その関口との差がいったんは5秒ほどまで開いたガスリーだったが、関口が先にピットに入り自車の燃料搭載量が軽くなるのに合わせてペースを上げていく。後方から来る関口との差を32~33秒まで開くことができれば、ピットインして戻った時に前に出られる(いわゆる「オーバーカット」)計算になるが、さすがにそれは難しい。当面のターゲットはその後にいて、このあたりまでレースが進む中でおそらくは無給油で行こうとしていることが見えてきた小林になる。その後ろには、無給油作戦遂行中であることが明らかなローゼンクヴィストが上がってきていた。
そしてガスリーと星学文エンジニアが選んだピットストップ・タイミングは残すところ11周となる57周完了時。静止時間7.3秒。関口の背後、小林の前に戻った。このガスリーのピットストップに反応したのが中嶋(一)と小枝正樹エンジニア。次の周回にピットインして静止時間7.5秒。SUGOの回り込むピットロードを走り、2コーナー出口でコースに合流した時、小林が1~2コーナーを回ってきた。ギリギリ3番手確保、というタイミングだった。しかし小林は最終周回でガクッとペースが落ちてラップタイムで10秒以上遅くなり、そこまで守っていた4番手から3つ順位を落とす。
残り2周の時点でこのトップ争いの5秒後方に着けていた小林は、最後の最後に燃料が足りなくなってスローダウン。2周でおよそ15秒のタイムをロスして、ファイナルラップに入ってまず国本、ローゼンクヴィストにかわされた。そして石浦宏明が最後の最後にこの小林を抜く。石浦は、8番手グリッドからスタートして序盤は小林、ローゼンクヴィストの燃料消費抑制ペースの後方に押さえ込まれていたものの、この二人を抜いた後は全体最速ペースに上げ、給油組の最後にピットに飛び込んだ後はこのレースのファステストラップも記録するドライビングを積み重ねていた。
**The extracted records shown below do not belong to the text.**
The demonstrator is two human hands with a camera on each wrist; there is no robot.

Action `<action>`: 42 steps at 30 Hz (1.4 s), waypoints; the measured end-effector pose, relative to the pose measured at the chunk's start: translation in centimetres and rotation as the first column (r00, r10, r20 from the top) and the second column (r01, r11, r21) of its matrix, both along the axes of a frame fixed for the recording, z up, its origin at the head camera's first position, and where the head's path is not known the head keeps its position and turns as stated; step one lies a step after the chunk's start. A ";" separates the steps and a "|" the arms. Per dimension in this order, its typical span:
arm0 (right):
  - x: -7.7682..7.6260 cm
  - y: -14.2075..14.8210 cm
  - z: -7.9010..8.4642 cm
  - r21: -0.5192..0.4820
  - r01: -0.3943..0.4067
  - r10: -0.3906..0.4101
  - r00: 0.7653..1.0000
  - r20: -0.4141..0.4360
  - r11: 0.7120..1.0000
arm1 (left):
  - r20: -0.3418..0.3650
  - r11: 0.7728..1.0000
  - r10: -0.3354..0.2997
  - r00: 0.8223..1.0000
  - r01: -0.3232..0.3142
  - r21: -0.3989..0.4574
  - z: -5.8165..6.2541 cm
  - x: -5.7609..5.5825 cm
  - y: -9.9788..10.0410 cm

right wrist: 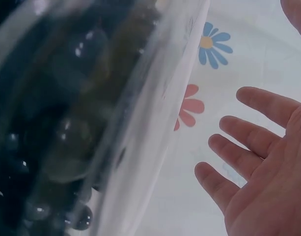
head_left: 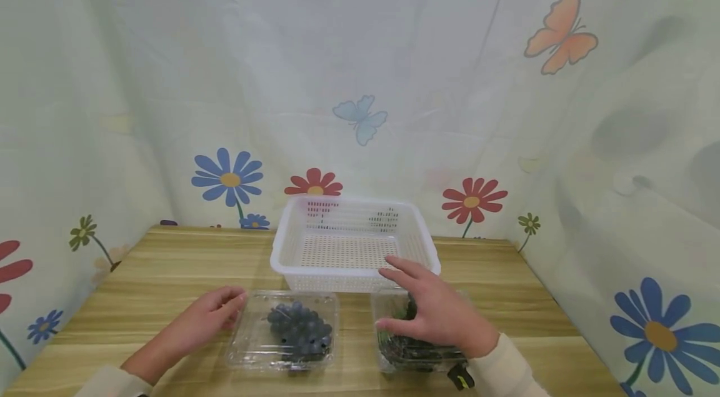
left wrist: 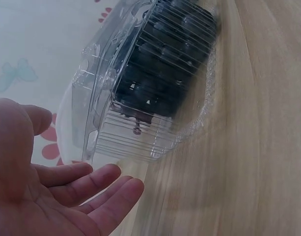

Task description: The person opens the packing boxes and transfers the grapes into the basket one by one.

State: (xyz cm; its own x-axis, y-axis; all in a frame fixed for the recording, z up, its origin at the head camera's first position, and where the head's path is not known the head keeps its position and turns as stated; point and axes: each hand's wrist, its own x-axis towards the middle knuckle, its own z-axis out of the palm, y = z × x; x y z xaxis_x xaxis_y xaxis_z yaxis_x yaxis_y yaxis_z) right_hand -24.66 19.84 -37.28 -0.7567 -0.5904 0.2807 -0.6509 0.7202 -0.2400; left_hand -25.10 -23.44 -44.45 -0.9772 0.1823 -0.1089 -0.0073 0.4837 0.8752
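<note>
My left hand (head_left: 197, 323) is at the left edge of a clear plastic clamshell box (head_left: 251, 331) with a bunch of dark grapes (head_left: 300, 329) in it. In the left wrist view its fingers (left wrist: 98, 184) are loosely spread, the tips right by the end of the box. Over a second clear box (head_left: 384, 304) hovers my right hand (head_left: 439, 316), fingers spread, hiding much of that box. Dark grapes (right wrist: 71, 142) show through its wall in the right wrist view, with the right palm (right wrist: 278, 182) apart from it and holding nothing.
Just behind both boxes stands a white perforated plastic basket (head_left: 354, 272) with nothing in it. The wooden table (head_left: 197, 259) ends at a white curtain (head_left: 281, 72) printed with flowers and butterflies. A small black object with a yellow mark (head_left: 461, 377) sits below the right wrist.
</note>
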 end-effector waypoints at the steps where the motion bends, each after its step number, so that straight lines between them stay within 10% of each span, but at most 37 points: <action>1: 0.1 -0.1 0.0 0.000 0.000 0.000 1.000 0.011 1.000 | 0.005 1.000 0.002 1.000 -0.002 -0.001 0.0 0.0 0.0; 25: 0.4 -2.8 -1.1 0.022 -0.121 0.121 0.992 0.035 0.992 | 0.154 0.992 0.065 0.986 -0.080 0.093 -0.8 0.5 0.0; 42: 1.0 -4.9 -1.2 0.040 -0.166 0.162 0.982 0.098 0.985 | 0.152 0.979 -0.072 0.986 0.041 0.201 -1.3 0.7 -1.2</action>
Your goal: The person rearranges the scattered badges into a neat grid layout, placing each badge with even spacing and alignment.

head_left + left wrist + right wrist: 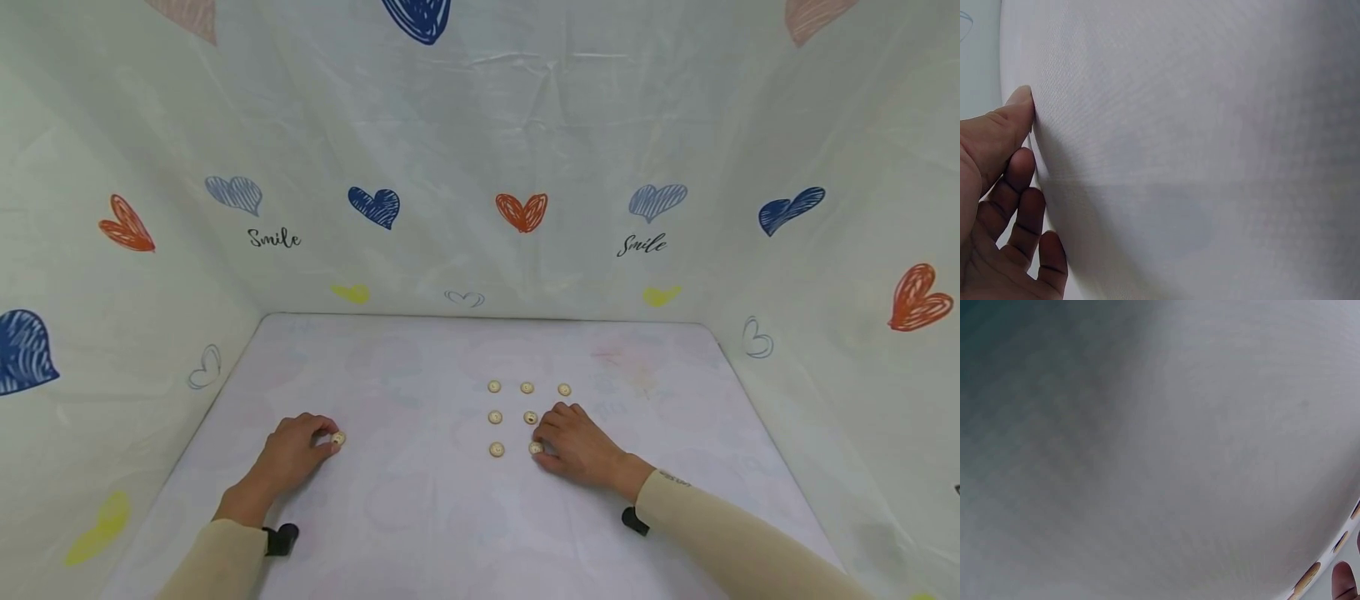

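Note:
On the left side of the table, my left hand [294, 450] pinches a small round wooden disc [339, 438] between thumb and forefinger, low over the surface. The left wrist view shows the thumb [1010, 119] and curled fingers against the white surface; the disc is hidden there. My right hand [581, 446] has thumb and forefinger around another pale disc [536, 447] in the front row. Behind it lie a disc with a dark mark [530, 418] and a back-row disc [564, 389]. Only a fingertip [1343, 580] and disc edges [1307, 575] show in the right wrist view.
Several more discs stand in rows left of my right hand, such as the front-left one [497, 449] and the back-left one [494, 387]. A white cloth covers the table [405, 517]. Heart-printed sheeting [450, 125] encloses its back and sides.

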Available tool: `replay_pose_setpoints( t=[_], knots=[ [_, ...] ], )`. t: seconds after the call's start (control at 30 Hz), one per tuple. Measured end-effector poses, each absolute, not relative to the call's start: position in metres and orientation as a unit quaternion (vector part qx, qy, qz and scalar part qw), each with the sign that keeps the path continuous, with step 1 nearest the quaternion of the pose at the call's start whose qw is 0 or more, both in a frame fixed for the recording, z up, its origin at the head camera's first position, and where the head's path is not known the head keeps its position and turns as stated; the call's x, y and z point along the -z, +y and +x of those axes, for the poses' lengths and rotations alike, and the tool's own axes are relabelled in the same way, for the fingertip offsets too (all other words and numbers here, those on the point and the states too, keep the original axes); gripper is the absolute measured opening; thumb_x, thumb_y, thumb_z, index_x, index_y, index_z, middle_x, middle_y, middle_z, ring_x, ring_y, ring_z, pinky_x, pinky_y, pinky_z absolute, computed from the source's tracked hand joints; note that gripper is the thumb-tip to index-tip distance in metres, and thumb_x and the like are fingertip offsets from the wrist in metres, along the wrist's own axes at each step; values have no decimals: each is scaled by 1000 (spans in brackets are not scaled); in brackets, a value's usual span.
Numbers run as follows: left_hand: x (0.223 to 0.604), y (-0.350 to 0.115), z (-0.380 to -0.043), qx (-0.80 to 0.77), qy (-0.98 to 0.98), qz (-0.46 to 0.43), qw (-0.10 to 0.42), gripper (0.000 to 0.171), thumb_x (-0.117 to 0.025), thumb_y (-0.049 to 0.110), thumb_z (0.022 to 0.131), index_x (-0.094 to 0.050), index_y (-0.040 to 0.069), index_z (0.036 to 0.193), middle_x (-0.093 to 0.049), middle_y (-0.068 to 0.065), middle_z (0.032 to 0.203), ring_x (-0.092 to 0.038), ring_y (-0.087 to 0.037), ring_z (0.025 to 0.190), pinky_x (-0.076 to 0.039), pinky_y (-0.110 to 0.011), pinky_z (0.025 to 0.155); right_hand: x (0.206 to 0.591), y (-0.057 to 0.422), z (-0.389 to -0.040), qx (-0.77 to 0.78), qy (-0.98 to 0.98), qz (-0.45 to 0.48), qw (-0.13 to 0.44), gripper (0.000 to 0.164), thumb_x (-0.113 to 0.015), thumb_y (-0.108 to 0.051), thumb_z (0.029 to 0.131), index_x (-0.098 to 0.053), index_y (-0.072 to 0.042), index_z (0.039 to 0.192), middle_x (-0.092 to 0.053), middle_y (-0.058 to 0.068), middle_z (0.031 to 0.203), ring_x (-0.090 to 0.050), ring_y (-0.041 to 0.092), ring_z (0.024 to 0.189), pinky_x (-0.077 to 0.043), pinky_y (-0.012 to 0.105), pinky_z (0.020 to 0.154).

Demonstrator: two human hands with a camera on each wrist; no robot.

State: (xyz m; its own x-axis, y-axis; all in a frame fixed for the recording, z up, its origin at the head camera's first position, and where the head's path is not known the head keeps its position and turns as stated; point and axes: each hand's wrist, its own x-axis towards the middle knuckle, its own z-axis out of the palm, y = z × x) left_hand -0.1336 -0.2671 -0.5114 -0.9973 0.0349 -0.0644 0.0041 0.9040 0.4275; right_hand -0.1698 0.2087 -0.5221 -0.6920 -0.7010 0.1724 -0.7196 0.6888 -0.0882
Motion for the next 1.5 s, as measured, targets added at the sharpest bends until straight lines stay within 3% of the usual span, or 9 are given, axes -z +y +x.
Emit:
replay_pose_setpoints(
  t=[1.5],
  knots=[
    [508,-267,-135,-212,976,14,44,23,-72,24,88,-68,10,106,-65,-13,110,-54,-37,108,-45,-56,89,522,207,-169,-76,-921,379,50,20,-66,-39,90,-69,-23,101,-61,-10,100,-46,12,95,-37,34,86]
  ],
)
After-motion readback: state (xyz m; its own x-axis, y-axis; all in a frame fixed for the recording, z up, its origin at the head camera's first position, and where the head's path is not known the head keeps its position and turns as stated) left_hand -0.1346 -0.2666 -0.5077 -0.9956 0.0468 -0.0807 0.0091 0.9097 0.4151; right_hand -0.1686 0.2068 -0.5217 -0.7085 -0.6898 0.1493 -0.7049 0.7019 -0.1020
その結果として得た6位・シリーズポイント3点。7位・2点との1点の違いが、最小得点差である0.5点のリードであってもポイントリーダーとして最終戦を迎える結果につながったのだった。
*画像クリックで拡大します。
スターティンググリッド最前列右側の“ボックス”に止まり、スタートに向けた準備を始めたところで、関口車の周囲が急に慌ただしくなった。車体を持ち上げ、必要な工具を並べ、メカニックたち
前輪左側ロワーアームの車体側・車輪側両方のボルトを外し始める。ピットからは交換するロワーアームを持って別のメカニックが走る。車両右前(写真では左側)に立つ白シャツの人物は柏木エンジニア。チームのメカニックたちの判断と能力を信じて見守るしかない。
*画像クリックで拡大します。決勝レース中ラップタイム推移top7+1
いつものように決勝レース68周のラップタイム推移を並べて比べてみた。上に行くほど速い1周、という描き方をしているので、それぞれのドライバーの“折れ線”が囲む面積が大きいほどレースタイムは短い=上位に行くことになる。今回の関口は、きわだって速いタイムを記録してはいないが、まず10周を過ぎたところで一度速いリズムに持っていって後続のガスリー他との間を少し開き、そこからはペースを維持しつつ燃料重量の減少に応じたタイム変化、そして早めのピットストップから後も後続(ここまで来るとターゲットはガスリー)との差をにらみながら、速いラップを何度か入れて逃げ切ったことがわかる。特徴的なラップタイム推移を見せているのは石浦で、序盤は小林、ローゼンクヴィストの無給油作戦2人の後方に着けたことでタイムも押さえられていたが、その前に出てからは全体最速ペースに上げ、とくに終盤にはファステストラップも含めたクィックラップを続けた。これが最後にスローダウンした小林を捕える結果につながったわけで、チャンピオンシップを手中に納めるのにふさわしいドライビング&戦いの感覚といえるのではないだろうか。一方、ガスリーは前半のペースが若干上がらなかったことがピットストップ前後のペースアップで関口をとらえきれなかった(オーバーカットが可能だったかも)ことにつながった、と読み取れる。
*画像クリックで拡大します。周回毎のタイム差・ラップチャート
優勝した関口を基準に周回毎の計測ライン通過のタイム差をプロットしたグラフ。それぞれの間隔の推移に加えて、周回毎の順位(上から下へ)を表すラップチャートにもなっている。スタートから先頭集団を形成したのは関口-ガスリー-ロッテラー-中嶋(一)の4人。ロッテラーは7周目に中嶋にかわされて4番手に下がり、状況打開を狙って10周完了という早いタイミングでのピットストップを敢行。比較的「前が空いた」場所に出てみるみる差を詰めてゆくが…。ピットレーン走行での速度超過でドライブスルー・ペナルティ。彼としては「凡ミス」であり、悪くても3~4番手に入れた機会をふいにした。トップを堅持していた関口が、上位陣の中では最初に動いたのも注目に値する。無給油作戦でじわじわ順位を上げてきた小林、ローゼンクヴィストがこの時のターゲットであって、給油時間をぎりぎりまで削っても彼らの前に出て自分のペースで走れるように、という観点からピットストップのタイミングを選んだものと思われる(レース後のトークショーでも柏木エンジニアがその旨語っていた)。ガスリー、中嶋(一)はレース終盤近くまでピットストップのタイミングを引っ張り、最終版に関口を追い詰めたが…。